All told, 63 percent say the war was not worth fighting, almost exactly its average this year, and a majority, steadily since December 2004. Intensity against the war continues to run high, with 51 percent saying they feel "strongly" that it was not worth fighting, more than double its strong supporters.
ISSUE — Discontent with the war has hammered the president's approval rating, his party's, and now the Democrats' in Congress, as well. As reported Sunday, 45 percent name it as the first or second most important issue in their vote for president next year, well ahead of the economy and health care, next at 29 and 27 percent, respectively.
It works to the Democrats' advantage; they hold a 16-point lead over the Republicans, 50 percent to 34 percent, in trust to handle the situation in Iraq, the largest Democratic advantage on the war since it began. That's despite a sharp drop in congressional Democrats' overall approval rating, from 54 percent in April to 36 percent now.

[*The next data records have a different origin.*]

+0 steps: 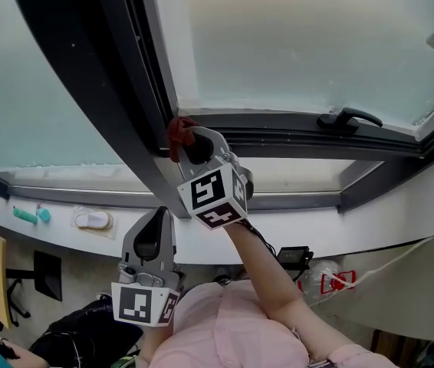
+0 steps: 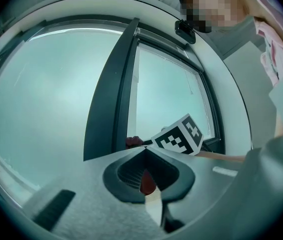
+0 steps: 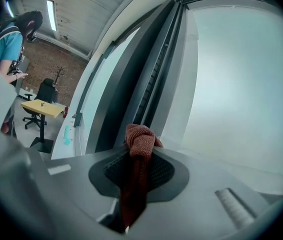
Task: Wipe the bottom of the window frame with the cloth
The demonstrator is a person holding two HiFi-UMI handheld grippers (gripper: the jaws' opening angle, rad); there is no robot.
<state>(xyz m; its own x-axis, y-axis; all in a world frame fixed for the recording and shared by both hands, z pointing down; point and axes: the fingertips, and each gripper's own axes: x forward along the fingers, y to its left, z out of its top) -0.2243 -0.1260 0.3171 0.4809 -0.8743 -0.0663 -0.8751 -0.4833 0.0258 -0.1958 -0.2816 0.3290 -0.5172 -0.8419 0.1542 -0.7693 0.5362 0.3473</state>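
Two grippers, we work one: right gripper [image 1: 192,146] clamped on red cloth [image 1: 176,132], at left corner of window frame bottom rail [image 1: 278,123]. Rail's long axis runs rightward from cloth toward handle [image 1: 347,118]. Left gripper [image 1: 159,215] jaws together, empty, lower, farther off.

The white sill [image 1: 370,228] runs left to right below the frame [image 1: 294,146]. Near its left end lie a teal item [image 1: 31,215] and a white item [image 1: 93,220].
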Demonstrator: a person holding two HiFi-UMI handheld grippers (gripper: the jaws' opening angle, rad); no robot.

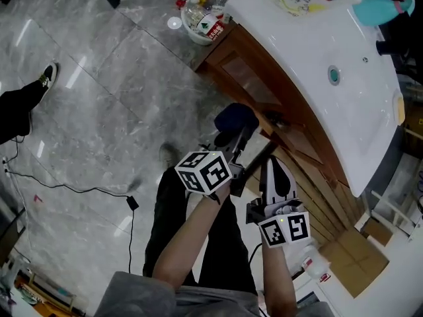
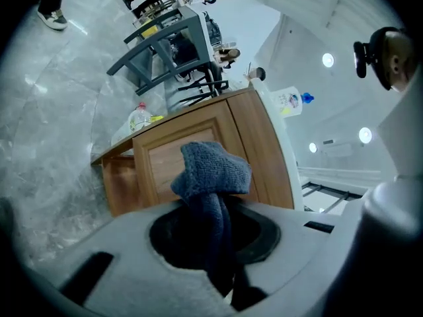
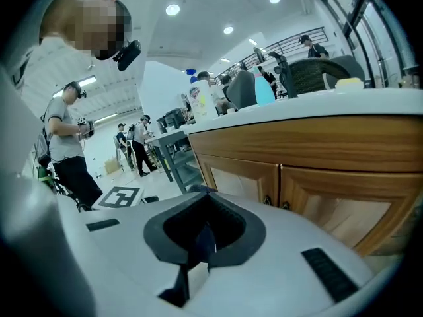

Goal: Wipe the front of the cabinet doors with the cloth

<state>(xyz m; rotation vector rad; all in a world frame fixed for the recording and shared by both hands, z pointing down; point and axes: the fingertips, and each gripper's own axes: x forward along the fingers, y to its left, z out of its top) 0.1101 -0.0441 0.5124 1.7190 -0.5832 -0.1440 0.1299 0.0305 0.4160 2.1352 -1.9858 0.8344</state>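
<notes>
In the head view a dark blue cloth [image 1: 234, 119] is bunched at the tip of my left gripper [image 1: 241, 137], close to the wooden cabinet doors [image 1: 291, 134]. The left gripper view shows my left gripper [image 2: 213, 210] shut on the cloth [image 2: 215, 167], facing a door panel [image 2: 168, 160]; whether cloth and door touch, I cannot tell. My right gripper [image 1: 272, 169] hangs just right of the left one, jaws together and holding nothing. In the right gripper view my right gripper [image 3: 200, 235] faces two doors [image 3: 330, 200] with small knobs [image 3: 268, 201].
A white countertop with a sink [image 1: 317, 58] overhangs the doors. A white basin of bottles [image 1: 201, 12] stands on the floor at the cabinet's far end. A black cable [image 1: 66, 187] crosses the grey floor; a cardboard box [image 1: 353, 259] lies right. People [image 3: 66, 144] stand behind.
</notes>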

Views on Iraq directly inform preferences on the country's direction after the Bush presidency. Among people who think the war was worth fighting, 49 percent say the next president should follow the same direction as Bush; but among the more than six in 10 who are war opponents, 91 percent want the next president to take new direction.
GROUPS — Partisanship fuels views on the war, with Democrats overwhelmingly holding negative views, Republicans more positive ones. Most political independents are critical of the war, though they fall precisely between Democrats and Republicans on the question of decreasing the deployment of U.S. forces. (Fifty-eight percent of independents favor cutting the deployment, compared with 82 percent of Democrats and 36 percent of Republicans.)
Core Democratic constituencies — single women, blacks and liberals — are among the most anti-war. Ninety-one percent of liberal Democrats, 85 percent of blacks, and 76 percent of single women say the war was not worth fighting; similarly high levels in each group don't see progress restoring order.
Core Republican groups are much more apt to support the war — but in smaller numbers than their opposites oppose it. Seventy-three percent of conservative Republicans see progress restoring order in Iraq, as do 51 percent of evangelical white Protestants.
METHODOLOGY — This ABC News/Washington Post poll was conducted by telephone Oct. 29 - Nov. 1, 2007, among a random national sample of 1,131 adults, including an oversample of African-Americans for a total of 203 black respondents (weighted back to their correct share of the national population). The results have a three-point error margin. Sampling, data collection and tabulation by TNS of Horsham, Pa.